___ Material to process ___
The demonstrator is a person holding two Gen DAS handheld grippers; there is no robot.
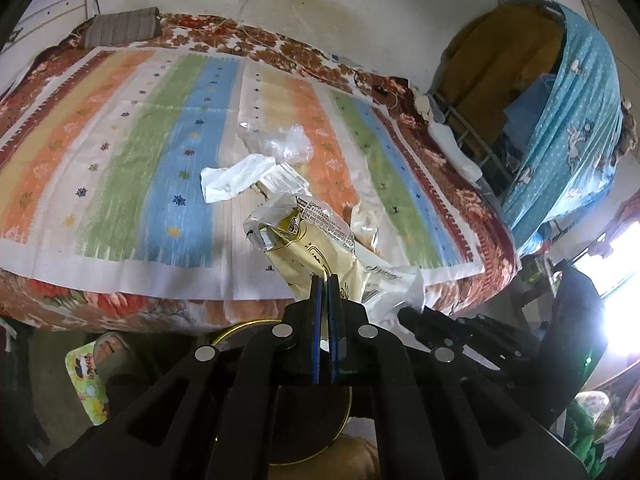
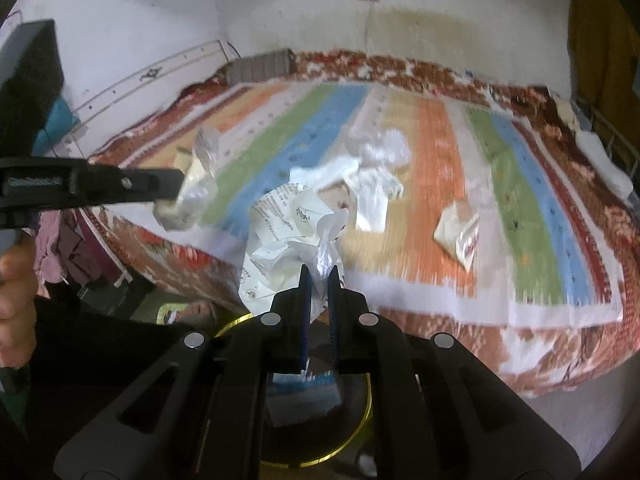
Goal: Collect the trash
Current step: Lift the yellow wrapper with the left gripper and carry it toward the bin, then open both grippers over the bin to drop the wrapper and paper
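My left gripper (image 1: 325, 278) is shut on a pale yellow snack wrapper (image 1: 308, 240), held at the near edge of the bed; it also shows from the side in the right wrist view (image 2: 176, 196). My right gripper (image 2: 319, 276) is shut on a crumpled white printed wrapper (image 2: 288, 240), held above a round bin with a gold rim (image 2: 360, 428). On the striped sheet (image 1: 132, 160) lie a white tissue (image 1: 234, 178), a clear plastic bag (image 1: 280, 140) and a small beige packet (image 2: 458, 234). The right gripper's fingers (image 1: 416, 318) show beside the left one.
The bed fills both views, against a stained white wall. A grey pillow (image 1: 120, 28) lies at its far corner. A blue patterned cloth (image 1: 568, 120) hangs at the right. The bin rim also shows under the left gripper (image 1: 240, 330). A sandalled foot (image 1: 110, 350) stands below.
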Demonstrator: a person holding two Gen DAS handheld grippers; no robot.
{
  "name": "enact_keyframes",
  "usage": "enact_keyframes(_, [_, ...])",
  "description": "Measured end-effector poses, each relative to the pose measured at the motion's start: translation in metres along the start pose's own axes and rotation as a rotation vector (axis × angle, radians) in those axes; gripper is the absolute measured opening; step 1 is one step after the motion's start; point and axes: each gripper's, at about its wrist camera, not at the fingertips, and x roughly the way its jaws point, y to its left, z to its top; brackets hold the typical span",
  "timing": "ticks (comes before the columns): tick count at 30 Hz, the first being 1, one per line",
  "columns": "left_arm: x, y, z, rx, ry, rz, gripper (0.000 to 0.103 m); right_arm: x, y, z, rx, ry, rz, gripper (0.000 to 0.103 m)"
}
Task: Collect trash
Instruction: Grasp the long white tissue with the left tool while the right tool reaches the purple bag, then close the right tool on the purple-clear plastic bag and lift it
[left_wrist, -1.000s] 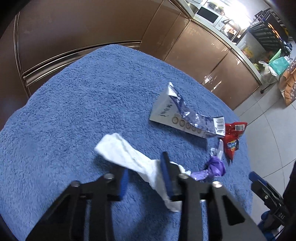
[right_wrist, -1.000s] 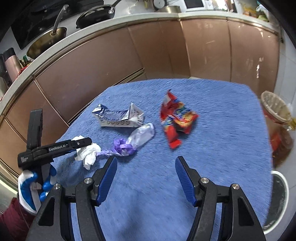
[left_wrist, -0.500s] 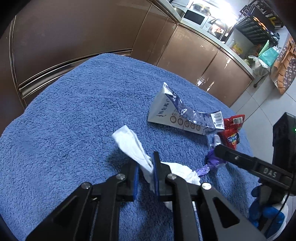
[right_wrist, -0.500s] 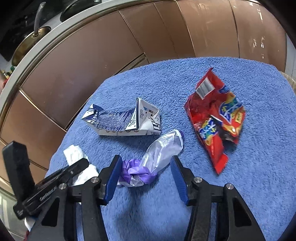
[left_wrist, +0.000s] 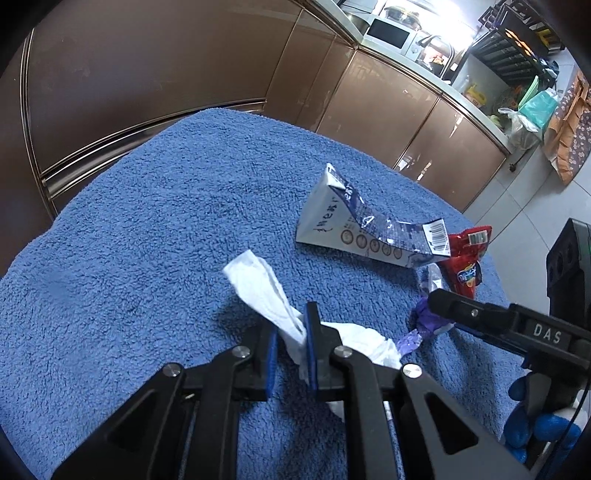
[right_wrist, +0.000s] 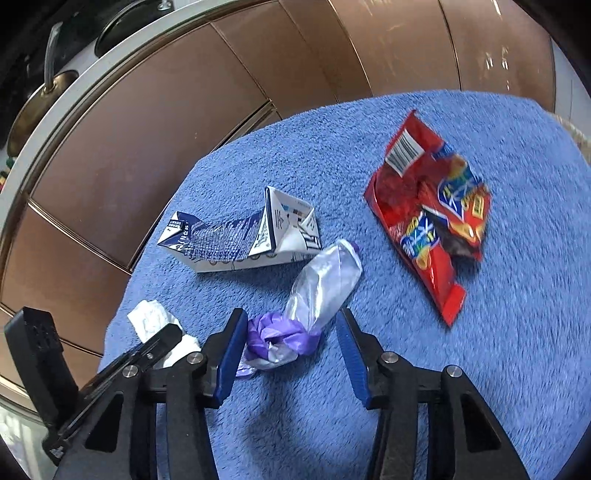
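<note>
- Left wrist view: the left tongs (left_wrist: 291, 349) are pinched tight on a crumpled white tissue (left_wrist: 266, 291), whose twisted end sticks up and away past the blue pads while the rest bunches under the right-hand pad.
- The tissue rests on a bench covered with a blue towel (left_wrist: 147, 229).
- Beyond it lies a flattened blue-and-white carton (left_wrist: 354, 229), and just past the carton's barcode end a red snack wrapper (left_wrist: 463, 264) (partly hidden by the carton).
- At the right edge the right tongs (left_wrist: 436, 299) reach in, one black finger lying over a purple plastic bag (left_wrist: 424, 325); a blue-gloved hand (left_wrist: 535, 428) grips the handle.
- Right wrist view: the right tongs (right_wrist: 291, 347) stand half-wide and have just been closing, with the purple plastic bag (right_wrist: 280, 338) between the pads; the left pad is against the knotted end, the right pad is still apart from it.
- The bag's clear, twisted part runs up and away toward the carton (right_wrist: 243, 236), which lies just beyond it.
- The red snack wrapper (right_wrist: 432, 218) lies well to the right, apart from the rest.
- At the lower left the left tongs (right_wrist: 162, 341) sit on the white tissue (right_wrist: 147, 319), near the towel's edge.
- Brown cabinet doors (right_wrist: 184, 110) curve behind the bench.
</note>
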Motion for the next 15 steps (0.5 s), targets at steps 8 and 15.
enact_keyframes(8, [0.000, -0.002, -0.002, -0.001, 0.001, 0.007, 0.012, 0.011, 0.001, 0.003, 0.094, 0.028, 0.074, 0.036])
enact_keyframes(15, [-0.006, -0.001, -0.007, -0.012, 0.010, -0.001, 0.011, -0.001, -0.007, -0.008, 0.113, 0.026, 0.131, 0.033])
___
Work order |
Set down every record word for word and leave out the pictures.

Written solution |
The demonstrator is a person holding two Gen DAS handheld grippers; there is no robot.
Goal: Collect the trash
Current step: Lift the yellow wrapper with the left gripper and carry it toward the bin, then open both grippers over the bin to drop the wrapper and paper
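My left gripper (image 1: 325, 278) is shut on a pale yellow snack wrapper (image 1: 308, 240), held at the near edge of the bed; it also shows from the side in the right wrist view (image 2: 176, 196). My right gripper (image 2: 319, 276) is shut on a crumpled white printed wrapper (image 2: 288, 240), held above a round bin with a gold rim (image 2: 360, 428). On the striped sheet (image 1: 132, 160) lie a white tissue (image 1: 234, 178), a clear plastic bag (image 1: 280, 140) and a small beige packet (image 2: 458, 234). The right gripper's fingers (image 1: 416, 318) show beside the left one.
The bed fills both views, against a stained white wall. A grey pillow (image 1: 120, 28) lies at its far corner. A blue patterned cloth (image 1: 568, 120) hangs at the right. The bin rim also shows under the left gripper (image 1: 240, 330). A sandalled foot (image 1: 110, 350) stands below.
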Demonstrator: a person holding two Gen DAS handheld grippers; no robot.
{
  "name": "enact_keyframes",
  "usage": "enact_keyframes(_, [_, ...])",
  "description": "Measured end-effector poses, each relative to the pose measured at the motion's start: translation in metres along the start pose's own axes and rotation as a rotation vector (axis × angle, radians) in those axes; gripper is the absolute measured opening; step 1 is one step after the motion's start; point and axes: each gripper's, at about its wrist camera, not at the fingertips, and x roughly the way its jaws point, y to its left, z to its top; brackets hold the typical span",
  "timing": "ticks (comes before the columns): tick count at 30 Hz, the first being 1, one per line",
  "columns": "left_arm: x, y, z, rx, ry, rz, gripper (0.000 to 0.103 m); right_arm: x, y, z, rx, ry, rz, gripper (0.000 to 0.103 m)"
}
Task: Collect trash
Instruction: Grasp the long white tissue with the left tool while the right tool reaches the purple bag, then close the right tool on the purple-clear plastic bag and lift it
[left_wrist, -1.000s] 
[right_wrist, -1.000s] 
[left_wrist, -0.500s] 
[right_wrist, -0.500s] 
[left_wrist, +0.000s] 
[right_wrist, +0.000s] 
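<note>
- Left wrist view: the left tongs (left_wrist: 291, 349) are pinched tight on a crumpled white tissue (left_wrist: 266, 291), whose twisted end sticks up and away past the blue pads while the rest bunches under the right-hand pad.
- The tissue rests on a bench covered with a blue towel (left_wrist: 147, 229).
- Beyond it lies a flattened blue-and-white carton (left_wrist: 354, 229), and just past the carton's barcode end a red snack wrapper (left_wrist: 463, 264) (partly hidden by the carton).
- At the right edge the right tongs (left_wrist: 436, 299) reach in, one black finger lying over a purple plastic bag (left_wrist: 424, 325); a blue-gloved hand (left_wrist: 535, 428) grips the handle.
- Right wrist view: the right tongs (right_wrist: 291, 347) stand half-wide and have just been closing, with the purple plastic bag (right_wrist: 280, 338) between the pads; the left pad is against the knotted end, the right pad is still apart from it.
- The bag's clear, twisted part runs up and away toward the carton (right_wrist: 243, 236), which lies just beyond it.
- The red snack wrapper (right_wrist: 432, 218) lies well to the right, apart from the rest.
- At the lower left the left tongs (right_wrist: 162, 341) sit on the white tissue (right_wrist: 147, 319), near the towel's edge.
- Brown cabinet doors (right_wrist: 184, 110) curve behind the bench.
</note>
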Motion for the next 15 steps (0.5 s), targets at steps 8 and 15.
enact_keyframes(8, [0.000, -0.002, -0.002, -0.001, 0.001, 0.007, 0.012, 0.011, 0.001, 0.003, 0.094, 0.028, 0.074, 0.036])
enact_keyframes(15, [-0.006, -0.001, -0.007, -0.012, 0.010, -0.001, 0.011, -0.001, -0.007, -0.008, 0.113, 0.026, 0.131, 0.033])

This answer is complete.